■ **INFORMATION SHOWN**
================================
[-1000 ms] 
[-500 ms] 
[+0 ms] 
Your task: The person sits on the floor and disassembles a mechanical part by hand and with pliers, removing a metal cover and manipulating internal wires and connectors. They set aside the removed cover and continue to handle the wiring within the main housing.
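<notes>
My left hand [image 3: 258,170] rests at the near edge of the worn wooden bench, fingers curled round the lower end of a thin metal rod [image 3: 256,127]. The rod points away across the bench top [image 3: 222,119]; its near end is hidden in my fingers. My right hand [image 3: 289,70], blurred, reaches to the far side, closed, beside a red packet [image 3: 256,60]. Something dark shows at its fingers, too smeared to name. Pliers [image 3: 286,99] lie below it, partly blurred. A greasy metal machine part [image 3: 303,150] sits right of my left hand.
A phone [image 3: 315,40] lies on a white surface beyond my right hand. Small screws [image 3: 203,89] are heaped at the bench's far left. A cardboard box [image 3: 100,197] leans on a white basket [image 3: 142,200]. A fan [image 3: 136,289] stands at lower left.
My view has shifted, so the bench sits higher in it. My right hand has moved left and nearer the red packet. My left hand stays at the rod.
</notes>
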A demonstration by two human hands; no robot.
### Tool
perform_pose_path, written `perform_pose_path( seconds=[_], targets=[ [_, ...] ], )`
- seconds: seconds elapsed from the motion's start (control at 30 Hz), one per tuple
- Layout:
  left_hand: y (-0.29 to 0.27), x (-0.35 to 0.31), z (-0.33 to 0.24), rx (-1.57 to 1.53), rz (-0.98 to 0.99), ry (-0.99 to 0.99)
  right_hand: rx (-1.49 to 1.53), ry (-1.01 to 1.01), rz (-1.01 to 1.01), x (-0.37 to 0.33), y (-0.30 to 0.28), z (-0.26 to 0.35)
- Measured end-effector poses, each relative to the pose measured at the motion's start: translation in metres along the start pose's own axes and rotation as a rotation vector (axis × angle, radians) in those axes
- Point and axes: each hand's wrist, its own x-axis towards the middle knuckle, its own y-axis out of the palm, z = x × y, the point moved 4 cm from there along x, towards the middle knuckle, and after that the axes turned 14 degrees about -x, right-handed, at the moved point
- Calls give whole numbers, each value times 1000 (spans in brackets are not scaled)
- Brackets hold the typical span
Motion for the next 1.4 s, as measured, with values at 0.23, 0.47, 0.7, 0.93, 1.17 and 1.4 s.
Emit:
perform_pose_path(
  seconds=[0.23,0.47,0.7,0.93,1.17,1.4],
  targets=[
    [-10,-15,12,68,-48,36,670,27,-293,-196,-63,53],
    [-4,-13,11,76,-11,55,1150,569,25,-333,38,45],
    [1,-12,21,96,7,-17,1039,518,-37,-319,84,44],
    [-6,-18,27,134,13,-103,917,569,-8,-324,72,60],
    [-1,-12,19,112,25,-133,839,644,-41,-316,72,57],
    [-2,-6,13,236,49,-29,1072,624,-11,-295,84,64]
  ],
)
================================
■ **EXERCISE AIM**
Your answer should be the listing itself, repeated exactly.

■ **ANSWER SECTION**
[-1000 ms] 
[-500 ms] 
[+0 ms] 
Your task: The person sits on the floor and disassembles a mechanical part by hand and with pliers, removing a metal cover and manipulating internal wires and connectors. They set aside the removed cover and continue to handle the wiring within the main housing.
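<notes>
My left hand [image 3: 258,170] rests at the near edge of the worn wooden bench, fingers curled round the lower end of a thin metal rod [image 3: 256,127]. The rod points away across the bench top [image 3: 222,119]; its near end is hidden in my fingers. My right hand [image 3: 289,70], blurred, reaches to the far side, closed, beside a red packet [image 3: 256,60]. Something dark shows at its fingers, too smeared to name. Pliers [image 3: 286,99] lie below it, partly blurred. A greasy metal machine part [image 3: 303,150] sits right of my left hand.
A phone [image 3: 315,40] lies on a white surface beyond my right hand. Small screws [image 3: 203,89] are heaped at the bench's far left. A cardboard box [image 3: 100,197] leans on a white basket [image 3: 142,200]. A fan [image 3: 136,289] stands at lower left.
My view has shifted, so the bench sits higher in it. My right hand has moved left and nearer the red packet. My left hand stays at the rod.
</notes>
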A demonstration by two human hands; no robot.
### Tool
perform_pose_path, written `perform_pose_path( seconds=[_], targets=[ [_, ...] ], )`
- seconds: seconds elapsed from the motion's start (control at 30 Hz), one per tuple
- Layout:
  left_hand: y (-0.29 to 0.27), x (-0.35 to 0.31), z (-0.33 to 0.24), rx (-1.57 to 1.53), rz (-0.98 to 0.99), ry (-0.99 to 0.99)
  right_hand: rx (-1.49 to 1.53), ry (-1.01 to 1.01), rz (-1.01 to 1.01), x (-0.37 to 0.33), y (-0.30 to 0.28), z (-0.26 to 0.35)
- Measured end-effector poses, each relative to the pose measured at the motion's start: translation in metres along the start pose's own axes and rotation as a rotation vector (axis × angle, radians) in those axes
- Point and axes: each hand's wrist, its own x-axis towards the middle knuckle, its own y-axis out of the palm, z = x × y, the point moved 4 cm from there along x, towards the middle knuckle, and after that the axes turned 14 degrees about -x, right-handed, at the moved point
- Calls give whole numbers, each value times 1000 (spans in brackets are not scaled)
- Brackets hold the typical span
Motion for the next 1.4 s, as measured, with values at 0.23, 0.47, 0.7, 0.93, 1.17 and 1.4 s.
Emit:
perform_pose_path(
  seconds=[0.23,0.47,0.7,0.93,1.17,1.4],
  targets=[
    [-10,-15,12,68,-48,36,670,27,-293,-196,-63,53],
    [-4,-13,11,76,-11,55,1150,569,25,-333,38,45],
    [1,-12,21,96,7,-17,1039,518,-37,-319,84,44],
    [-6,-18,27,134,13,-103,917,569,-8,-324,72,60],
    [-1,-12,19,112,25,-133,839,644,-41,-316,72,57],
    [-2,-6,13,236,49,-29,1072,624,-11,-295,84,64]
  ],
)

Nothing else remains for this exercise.